Cataxia babindaensis

Scientific classification
- Kingdom: Animalia
- Phylum: Arthropoda
- Subphylum: Chelicerata
- Class: Arachnida
- Order: Araneae
- Infraorder: Mygalomorphae
- Family: Idiopidae
- Genus: Cataxia
- Species: C. babindaensis
- Binomial name: Cataxia babindaensis Main, 1969

= Cataxia babindaensis =

- Genus: Cataxia
- Species: babindaensis
- Authority: Main, 1969

Species of spider

Cataxia babindaensis, also known as the strawberry trapdoor spider, is a species of mygalomorph spider in the Idiopidae family.
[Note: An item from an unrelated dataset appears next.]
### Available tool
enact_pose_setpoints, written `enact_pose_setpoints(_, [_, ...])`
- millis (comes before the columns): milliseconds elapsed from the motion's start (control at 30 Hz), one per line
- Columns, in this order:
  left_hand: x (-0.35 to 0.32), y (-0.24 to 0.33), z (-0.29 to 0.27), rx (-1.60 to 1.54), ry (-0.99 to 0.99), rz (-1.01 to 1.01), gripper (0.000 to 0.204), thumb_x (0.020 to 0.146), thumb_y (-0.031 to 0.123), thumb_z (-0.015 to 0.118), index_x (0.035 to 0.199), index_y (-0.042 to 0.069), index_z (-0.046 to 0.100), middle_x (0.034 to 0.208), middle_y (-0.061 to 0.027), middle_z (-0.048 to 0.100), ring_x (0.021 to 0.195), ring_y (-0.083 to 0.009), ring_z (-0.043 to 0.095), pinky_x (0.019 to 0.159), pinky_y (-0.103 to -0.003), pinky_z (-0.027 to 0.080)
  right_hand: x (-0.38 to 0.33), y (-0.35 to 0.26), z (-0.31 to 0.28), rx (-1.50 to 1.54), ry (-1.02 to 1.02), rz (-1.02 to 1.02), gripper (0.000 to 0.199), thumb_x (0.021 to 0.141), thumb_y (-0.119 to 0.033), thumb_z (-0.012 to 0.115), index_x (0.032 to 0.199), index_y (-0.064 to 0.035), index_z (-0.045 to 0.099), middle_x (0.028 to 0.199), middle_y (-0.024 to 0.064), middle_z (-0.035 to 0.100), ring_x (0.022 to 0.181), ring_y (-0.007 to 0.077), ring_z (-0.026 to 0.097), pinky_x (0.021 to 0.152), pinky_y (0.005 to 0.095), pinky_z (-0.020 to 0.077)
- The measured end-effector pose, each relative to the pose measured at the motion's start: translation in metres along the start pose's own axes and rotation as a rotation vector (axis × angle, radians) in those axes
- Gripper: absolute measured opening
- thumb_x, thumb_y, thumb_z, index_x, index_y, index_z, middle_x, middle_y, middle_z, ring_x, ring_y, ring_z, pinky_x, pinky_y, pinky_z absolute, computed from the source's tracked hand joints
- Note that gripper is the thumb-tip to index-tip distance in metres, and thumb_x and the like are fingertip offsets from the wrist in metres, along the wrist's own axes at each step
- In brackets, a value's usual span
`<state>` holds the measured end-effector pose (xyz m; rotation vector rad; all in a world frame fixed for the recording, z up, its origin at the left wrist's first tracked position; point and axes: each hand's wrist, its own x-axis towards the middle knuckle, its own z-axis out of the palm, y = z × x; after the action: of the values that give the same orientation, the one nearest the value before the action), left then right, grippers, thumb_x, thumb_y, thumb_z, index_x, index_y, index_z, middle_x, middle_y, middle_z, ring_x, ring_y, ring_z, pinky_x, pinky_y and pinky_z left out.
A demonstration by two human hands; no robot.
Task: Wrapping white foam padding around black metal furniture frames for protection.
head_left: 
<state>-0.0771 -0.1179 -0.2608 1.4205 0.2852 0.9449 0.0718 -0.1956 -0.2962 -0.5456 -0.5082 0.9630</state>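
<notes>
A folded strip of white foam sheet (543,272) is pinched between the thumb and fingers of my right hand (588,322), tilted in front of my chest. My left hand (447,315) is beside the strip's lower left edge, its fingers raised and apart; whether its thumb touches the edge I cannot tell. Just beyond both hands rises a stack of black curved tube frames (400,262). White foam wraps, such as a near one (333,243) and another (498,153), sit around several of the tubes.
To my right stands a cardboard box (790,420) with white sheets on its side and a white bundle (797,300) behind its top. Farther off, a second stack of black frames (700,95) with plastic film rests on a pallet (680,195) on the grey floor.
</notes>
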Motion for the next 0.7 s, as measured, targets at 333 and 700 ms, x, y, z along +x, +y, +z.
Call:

It is endemic to Australia. It was described in 1969 by Australian arachnologist Barbara York Main.

==Description==
This is a relatively large species, with body lengths of up to 45 mm. The spiders have a deep red carapace and legs, and a banded abdomen.

==Distribution and habitat==
The species occurs in north-eastern Queensland in closed forest habitats. The type locality is The Boulders National Park near Babinda.

==Behaviour==
The spiders are fossorial, terrestrial predators that construct burrows with soft trapdoors in wet, unlittered soil, or on embankments.